Afghanistan Memory Home
Noor Ahmad Noori

Afghanistan Oral History

The Journalist's Burden

Documenting War While Living It

Noor Ahmad Noori
Interviewed by Kazim EhsanMay 20, 2024

Summary

Noor Ahmad Noori spent twenty years as a journalist covering the Afghan conflict for local and international media. He discusses the impossible ethical choices of conflict journalism — deciding which atrocities to cover, negotiating access with armed groups, and carrying the weight of stories he witnessed but couldn't change. He recounts specific incidents including the 2016 attack on the American University of Afghanistan, the collapse of Ghazni city in 2018, and the final days before the Taliban takeover. His testimony is a reflection on the role of media in conflict zones and the personal cost of bearing witness.

Full Transcript

Kazim Ehsan

Noor Ahmad jan, you covered the Afghan conflict for two decades. How do you even begin to process that?

Noor Ahmad Noori

You don't process it. You carry it. Every journalist who covered this war carries a library of horrors in their head.
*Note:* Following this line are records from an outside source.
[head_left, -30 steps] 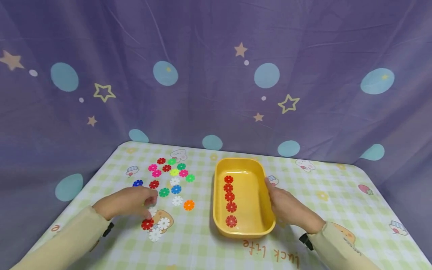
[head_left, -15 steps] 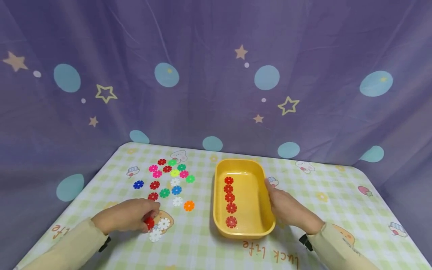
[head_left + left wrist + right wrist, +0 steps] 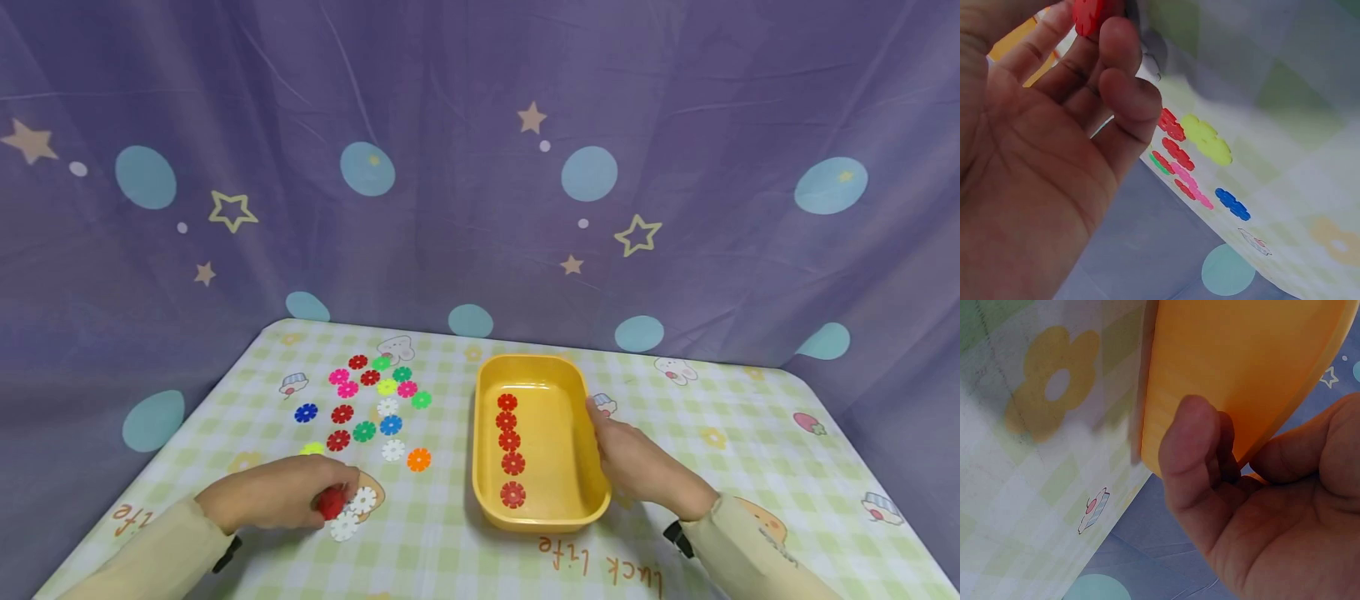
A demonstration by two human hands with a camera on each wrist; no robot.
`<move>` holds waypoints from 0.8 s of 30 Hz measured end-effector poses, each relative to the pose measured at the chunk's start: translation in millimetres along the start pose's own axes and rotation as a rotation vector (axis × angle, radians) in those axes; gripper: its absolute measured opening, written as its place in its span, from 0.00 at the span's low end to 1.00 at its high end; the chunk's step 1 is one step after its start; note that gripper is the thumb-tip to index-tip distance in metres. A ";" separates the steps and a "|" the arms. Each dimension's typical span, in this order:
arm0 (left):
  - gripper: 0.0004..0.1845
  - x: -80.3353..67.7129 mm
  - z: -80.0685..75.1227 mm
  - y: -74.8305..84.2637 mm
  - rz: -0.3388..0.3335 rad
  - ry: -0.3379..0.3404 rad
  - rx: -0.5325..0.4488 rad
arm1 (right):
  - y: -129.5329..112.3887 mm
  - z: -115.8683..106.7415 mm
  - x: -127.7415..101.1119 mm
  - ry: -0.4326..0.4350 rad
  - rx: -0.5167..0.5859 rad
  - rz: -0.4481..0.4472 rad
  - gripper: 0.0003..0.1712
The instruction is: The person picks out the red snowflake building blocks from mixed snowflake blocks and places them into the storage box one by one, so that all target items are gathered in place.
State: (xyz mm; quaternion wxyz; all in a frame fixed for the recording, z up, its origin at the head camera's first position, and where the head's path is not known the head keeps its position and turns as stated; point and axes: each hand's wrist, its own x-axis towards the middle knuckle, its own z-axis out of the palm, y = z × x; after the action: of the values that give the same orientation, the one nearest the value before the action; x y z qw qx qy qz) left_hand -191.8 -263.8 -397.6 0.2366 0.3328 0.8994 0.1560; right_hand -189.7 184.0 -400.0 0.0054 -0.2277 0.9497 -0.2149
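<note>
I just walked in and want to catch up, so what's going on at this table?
A person's left hand is pinching a red disc beside some white discs. Their right hand holds the right side of a yellow tray. Five red discs lie in a line inside it, toward the left. Left of the tray, loose discs in mixed colours, several of them red, are spread on the checked cloth.

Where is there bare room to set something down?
Inside the yellow tray, it's bare between the red discs and the right wall. On the tablecloth, there's room between the orange disc and the tray, and right of the right hand. It's crowded at the white discs beside the left hand and in the multicoloured discs beyond.
</note>
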 end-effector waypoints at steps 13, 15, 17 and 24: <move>0.21 -5.4 -0.6 -1.9 0.043 -0.004 -0.002 | -0.5 -0.4 -0.9 0.002 0.001 -0.002 0.31; 0.21 -6.1 0.0 -2.3 0.057 -0.003 0.000 | -0.7 -0.5 -1.1 0.006 0.000 -0.002 0.30; 0.21 -6.5 0.7 -2.4 0.067 0.001 -0.001 | -0.9 -0.4 -1.1 0.010 -0.002 -0.003 0.30; 0.23 -8.0 1.8 -1.6 0.074 -0.003 -0.015 | -0.1 0.5 -1.0 0.007 0.002 -0.002 0.30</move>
State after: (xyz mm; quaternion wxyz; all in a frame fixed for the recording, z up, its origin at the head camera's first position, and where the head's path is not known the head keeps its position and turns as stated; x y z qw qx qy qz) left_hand -186.3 -270.1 -397.2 0.2344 0.3644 0.8849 0.1710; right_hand -188.6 184.2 -400.6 0.0020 -0.2277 0.9493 -0.2169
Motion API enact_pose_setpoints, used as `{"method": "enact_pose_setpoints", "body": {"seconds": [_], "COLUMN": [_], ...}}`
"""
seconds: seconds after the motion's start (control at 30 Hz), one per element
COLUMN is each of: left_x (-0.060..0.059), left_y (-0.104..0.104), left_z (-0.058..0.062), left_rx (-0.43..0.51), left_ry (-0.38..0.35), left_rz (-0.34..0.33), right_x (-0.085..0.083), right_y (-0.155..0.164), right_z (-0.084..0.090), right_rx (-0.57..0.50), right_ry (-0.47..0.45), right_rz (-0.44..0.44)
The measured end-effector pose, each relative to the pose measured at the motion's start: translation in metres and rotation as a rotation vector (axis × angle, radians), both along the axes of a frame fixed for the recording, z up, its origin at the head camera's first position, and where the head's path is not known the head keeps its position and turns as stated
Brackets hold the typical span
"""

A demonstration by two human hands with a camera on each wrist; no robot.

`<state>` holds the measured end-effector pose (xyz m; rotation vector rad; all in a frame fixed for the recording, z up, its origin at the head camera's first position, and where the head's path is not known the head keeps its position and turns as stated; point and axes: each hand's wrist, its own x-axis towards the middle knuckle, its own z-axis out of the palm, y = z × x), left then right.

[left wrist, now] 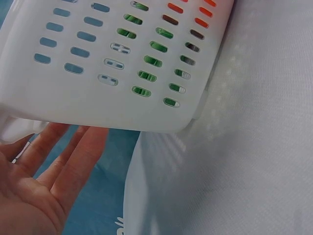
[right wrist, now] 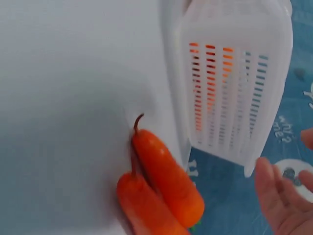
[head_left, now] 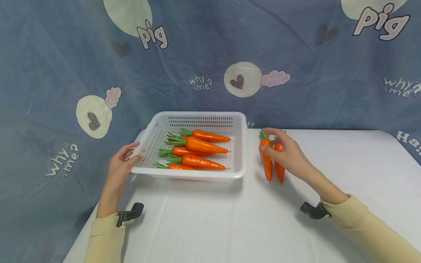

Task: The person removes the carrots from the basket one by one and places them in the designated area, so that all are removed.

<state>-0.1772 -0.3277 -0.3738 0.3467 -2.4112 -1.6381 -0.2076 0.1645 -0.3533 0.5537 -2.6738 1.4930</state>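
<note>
Just right of the basket (head_left: 244, 146), on the counter (head_left: 210, 223), lie 2 loose carrots (head_left: 267, 168), side by side, tips toward the person. R hand (head_left: 288, 152) is over their leafy end: thumb & index curved w/ a gap, nothing held. L hand (head_left: 119, 166) pinches the basket's left rim. Prob. best to close R grip on one carrot's thick end, clear of its neighbor, w/ L hand steadying. In the white slotted basket: min. 5 piled carrots (head_left: 205, 146), greens toward its left side, some overlapping.

Head view from above, wrist views close (basket (head_left: 187, 174) in all)
</note>
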Motion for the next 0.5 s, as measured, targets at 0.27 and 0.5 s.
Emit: {"method": "enact_pose_setpoints", "body": {"seconds": [0.27,0.5], "left_x": [0.0,-0.001], "left_y": [-0.001,-0.001], "left_z": [0.0,0.0], "left_rx": [0.01,0.006], "left_ry": [-0.007,-0.015], "left_rz": [-0.003,0.009], "right_x": [0.001,0.001], "right_y": [-0.023,-0.045], "right_z": [0.007,0.012], "right_rx": [-0.053,-0.092], "right_ry": [0.112,0.113], "right_rz": [0.008,0.065]}}
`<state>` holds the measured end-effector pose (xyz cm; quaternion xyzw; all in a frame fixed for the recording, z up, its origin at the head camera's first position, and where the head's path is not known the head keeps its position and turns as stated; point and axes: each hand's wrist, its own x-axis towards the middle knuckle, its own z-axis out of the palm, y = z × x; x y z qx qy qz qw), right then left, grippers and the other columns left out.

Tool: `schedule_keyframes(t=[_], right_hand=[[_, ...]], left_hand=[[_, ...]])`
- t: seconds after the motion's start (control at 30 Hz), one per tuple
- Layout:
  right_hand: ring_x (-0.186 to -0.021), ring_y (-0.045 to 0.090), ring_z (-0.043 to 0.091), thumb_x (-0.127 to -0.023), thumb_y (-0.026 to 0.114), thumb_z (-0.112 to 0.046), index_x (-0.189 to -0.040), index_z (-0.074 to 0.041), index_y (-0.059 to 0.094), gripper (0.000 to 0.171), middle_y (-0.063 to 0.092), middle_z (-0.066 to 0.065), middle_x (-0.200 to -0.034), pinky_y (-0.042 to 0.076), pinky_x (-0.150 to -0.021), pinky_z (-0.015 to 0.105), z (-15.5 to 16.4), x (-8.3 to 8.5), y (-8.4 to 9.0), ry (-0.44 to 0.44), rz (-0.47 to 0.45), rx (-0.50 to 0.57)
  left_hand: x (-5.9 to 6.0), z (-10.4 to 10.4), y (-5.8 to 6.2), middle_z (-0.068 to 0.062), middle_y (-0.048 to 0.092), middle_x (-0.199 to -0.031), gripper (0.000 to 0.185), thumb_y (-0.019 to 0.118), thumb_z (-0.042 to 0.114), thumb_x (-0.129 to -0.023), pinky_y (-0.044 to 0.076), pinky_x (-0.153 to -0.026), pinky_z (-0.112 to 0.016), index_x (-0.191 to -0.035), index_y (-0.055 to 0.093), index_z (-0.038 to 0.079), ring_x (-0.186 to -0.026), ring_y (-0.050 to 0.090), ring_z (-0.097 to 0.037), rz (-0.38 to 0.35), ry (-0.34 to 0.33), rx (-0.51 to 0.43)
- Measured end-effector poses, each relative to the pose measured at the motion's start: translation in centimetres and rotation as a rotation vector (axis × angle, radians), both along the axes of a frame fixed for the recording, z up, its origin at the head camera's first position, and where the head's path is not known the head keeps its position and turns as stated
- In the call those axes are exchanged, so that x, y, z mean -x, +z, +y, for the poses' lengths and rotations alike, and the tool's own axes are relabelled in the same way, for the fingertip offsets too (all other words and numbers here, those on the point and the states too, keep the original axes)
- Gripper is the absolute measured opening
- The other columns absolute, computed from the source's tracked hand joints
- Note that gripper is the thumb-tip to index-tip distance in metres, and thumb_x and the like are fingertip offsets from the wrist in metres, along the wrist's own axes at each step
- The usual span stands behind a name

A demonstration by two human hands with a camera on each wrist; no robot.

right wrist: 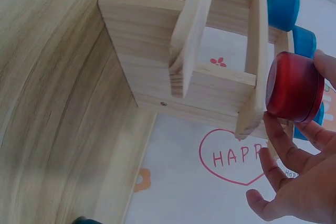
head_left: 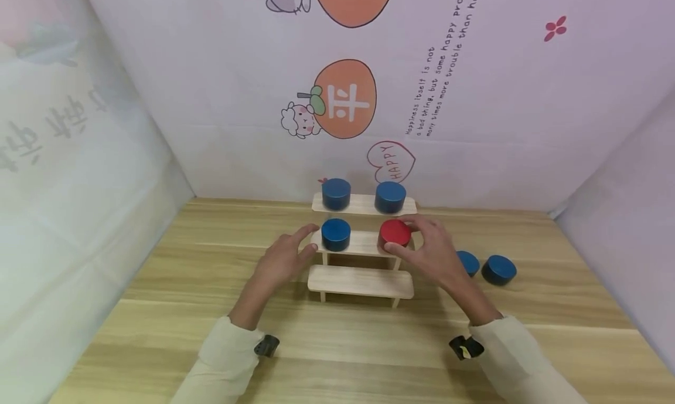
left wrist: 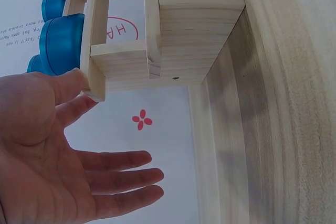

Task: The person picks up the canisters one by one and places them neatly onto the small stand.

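A three-tier wooden stand [head_left: 364,281] rises in steps on the table. On its middle tier, near the right end, is a red round tin [head_left: 395,233], gripped between the thumb and fingers of my right hand [head_left: 433,253]. In the right wrist view the red tin [right wrist: 296,87] sits at the shelf's edge. My left hand [head_left: 280,260] pinches the left end of the middle tier between thumb and index finger; its other fingers [left wrist: 121,179] extend free. Beside it on that tier stands a blue round tin [head_left: 336,235]. The top tier carries two more, one left [head_left: 336,194] and one right [head_left: 391,197].
Two blue tins lie on the table right of the stand, one partly behind my right wrist [head_left: 468,263], the other farther right [head_left: 499,270]. A printed white cloth [head_left: 237,128] hangs behind the wood-grain table [head_left: 337,357], with more cloth at both sides.
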<state>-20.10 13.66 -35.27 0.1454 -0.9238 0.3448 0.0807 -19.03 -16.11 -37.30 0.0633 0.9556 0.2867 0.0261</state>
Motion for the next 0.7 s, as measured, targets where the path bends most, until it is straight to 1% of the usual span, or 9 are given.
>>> schedule_keyframes(t=[0.2, 0.37, 0.47, 0.6, 0.7], right_hand=[[-0.125, 0.042, 0.041, -0.085, 0.076, -0.049, -0.133, -0.007, 0.059, 0.066, 0.063, 0.019, -0.121, 0.04, -0.093, 0.067, -0.3, 0.0, -0.2, -0.02, -0.011, -0.015], [-0.127, 0.04, 0.042, -0.084, 0.077, -0.049, -0.133, -0.006, 0.059, 0.068, 0.063, 0.019, -0.122, 0.037, -0.095, 0.069, -0.8, 0.1, -0.3, -0.012, -0.011, -0.011], [-0.128, 0.04, 0.043, -0.084, 0.078, -0.048, -0.133, -0.006, 0.059, 0.068, 0.062, 0.02, -0.124, 0.032, -0.099, 0.07, -1.1, 0.2, -0.4, -0.009, -0.008, -0.012], [-0.13, 0.039, 0.043, -0.083, 0.08, -0.044, -0.133, -0.004, 0.06, 0.067, 0.062, 0.02, -0.123, 0.021, -0.105, 0.07, -1.2, 0.3, -0.7, -0.01, 0.004, -0.019], [-0.13, 0.039, 0.044, -0.083, 0.08, -0.044, -0.132, -0.003, 0.06, 0.067, 0.064, 0.021, -0.121, 0.018, -0.107, 0.069, -1.2, 0.4, -0.8, -0.011, 0.017, -0.022]], left_hand=[[0.0, 0.2, 0.1, -0.023, 0.059, -0.128, 0.047, 0.055, 0.033, -0.104, 0.051, -0.067, -0.044, -0.15, 0.047, 0.027, -0.114, 0.057, -0.037, 0.007, -0.005, -0.005], [-0.1, 0.1, 0.2, -0.023, 0.06, -0.128, 0.046, 0.055, 0.034, -0.104, 0.052, -0.069, -0.046, -0.15, 0.047, 0.027, -0.115, 0.057, -0.037, 0.008, 0.007, -0.001], [-0.1, 0.1, 0.1, -0.023, 0.059, -0.129, 0.047, 0.055, 0.034, -0.104, 0.052, -0.068, -0.046, -0.15, 0.047, 0.027, -0.115, 0.057, -0.038, 0.005, 0.008, 0.0], [-0.1, 0.1, 0.0, -0.023, 0.059, -0.129, 0.047, 0.055, 0.034, -0.104, 0.051, -0.067, -0.044, -0.15, 0.047, 0.027, -0.115, 0.057, -0.038, 0.001, 0.007, 0.0], [-0.1, 0.1, 0.0, -0.023, 0.059, -0.129, 0.047, 0.055, 0.034, -0.104, 0.05, -0.065, -0.042, -0.15, 0.047, 0.027, -0.113, 0.058, -0.037, 0.006, 0.011, 0.001]])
I have seen things that I cannot unsee, heard things I cannot unhear. The camera becomes your shield — you hide behind the lens and tell yourself: I am documenting, I am bearing witness, this matters. But at night, when you put the camera down, it all comes flooding back.

Kazim Ehsan

Can you tell us about a moment that stays with you?

Noor Ahmad Noori

There are too many. But one — the American University attack in August 2016. I arrived while the attack was still ongoing. There were students jumping from second-floor windows to escape the gunmen inside. I filmed a young man landing badly, breaking his leg, and crawling toward us. I had to choose: put down the camera and help him, or keep filming. I kept filming. A colleague pulled the student to safety. I still think about that choice. It was the right professional decision and it eats at me every day.

Kazim Ehsan

What happened to Afghan journalism after August 2021?

Noor Ahmad Noori

It was destroyed in a week. Hundreds of journalists fled. Those who stayed face censorship, threats, detention. Female journalists — gone from television almost entirely. Twenty years of building a free press, wiped out. I left because I had no choice — my name was on a list. I report now from exile, using sources inside the country who risk their lives to send me information. The story of Afghanistan didn't end when the cameras left. It got worse. But now almost nobody is watching.